TO DO |
The answer is to be the full listing, unchanged in every line.
───── SOURCE DATA ─────
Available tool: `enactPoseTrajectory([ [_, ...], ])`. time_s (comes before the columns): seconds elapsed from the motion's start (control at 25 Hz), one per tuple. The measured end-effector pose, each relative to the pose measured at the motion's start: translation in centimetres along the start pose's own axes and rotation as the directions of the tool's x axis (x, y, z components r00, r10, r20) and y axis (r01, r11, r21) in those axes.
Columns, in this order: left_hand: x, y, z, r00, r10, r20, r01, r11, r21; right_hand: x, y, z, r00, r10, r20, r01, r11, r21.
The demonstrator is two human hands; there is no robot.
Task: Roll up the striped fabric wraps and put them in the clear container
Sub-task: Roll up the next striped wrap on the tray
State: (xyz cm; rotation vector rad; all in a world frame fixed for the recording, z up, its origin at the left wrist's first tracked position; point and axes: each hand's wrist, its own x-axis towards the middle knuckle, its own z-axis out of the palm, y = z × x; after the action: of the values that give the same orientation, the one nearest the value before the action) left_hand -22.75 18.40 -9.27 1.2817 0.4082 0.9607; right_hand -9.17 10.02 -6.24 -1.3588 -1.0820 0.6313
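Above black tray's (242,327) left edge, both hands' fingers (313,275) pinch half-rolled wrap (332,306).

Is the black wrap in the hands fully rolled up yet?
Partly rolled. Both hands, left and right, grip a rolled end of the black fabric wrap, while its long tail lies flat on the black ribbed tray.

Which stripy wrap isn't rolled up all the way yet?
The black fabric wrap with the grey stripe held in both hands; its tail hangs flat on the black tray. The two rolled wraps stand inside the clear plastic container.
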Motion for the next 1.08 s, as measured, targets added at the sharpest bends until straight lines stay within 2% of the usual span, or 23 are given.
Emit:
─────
SOLUTION FOR THIS TASK |
Available tool: `enactPoseTrajectory([ [_, ...], ])`. time_s (comes before the columns): seconds elapsed from the motion's start (control at 25 Hz), one per tuple. The measured end-effector pose, each relative to the pose measured at the motion's start: translation in centimetres along the start pose's own axes and rotation as the directions of the tool's x axis (x, y, z components r00, r10, r20) and y axis (r01, r11, r21) in those axes.
Columns, in this order: left_hand: x, y, z, r00, r10, r20, r01, r11, r21; right_hand: x, y, z, r00, r10, r20, r01, r11, r21.
The demonstrator is two human hands; there is no robot.
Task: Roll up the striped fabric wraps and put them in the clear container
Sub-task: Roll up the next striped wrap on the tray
State: (xyz cm; rotation vector rad; all in a world frame fixed for the recording, z up, its origin at the left wrist's first tracked position; point and axes: each hand's wrist, its own x-axis towards the middle knuckle, its own z-axis out of the palm, y = z × x; after the action: of the values that give the same orientation, the one nearest the value before the action) left_hand -22.75 18.40 -9.27 1.2817 0.4082 0.9607; right_hand -9.17 10.02 -6.24 -1.3588 -1.0820 0.6313
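Above black tray's (242,327) left edge, both hands' fingers (313,275) pinch half-rolled wrap (332,306).

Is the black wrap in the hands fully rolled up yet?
Partly rolled. Both hands, left and right, grip a rolled end of the black fabric wrap, while its long tail lies flat on the black ribbed tray.

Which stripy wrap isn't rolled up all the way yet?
The black fabric wrap with the grey stripe held in both hands; its tail hangs flat on the black tray. The two rolled wraps stand inside the clear plastic container.
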Motion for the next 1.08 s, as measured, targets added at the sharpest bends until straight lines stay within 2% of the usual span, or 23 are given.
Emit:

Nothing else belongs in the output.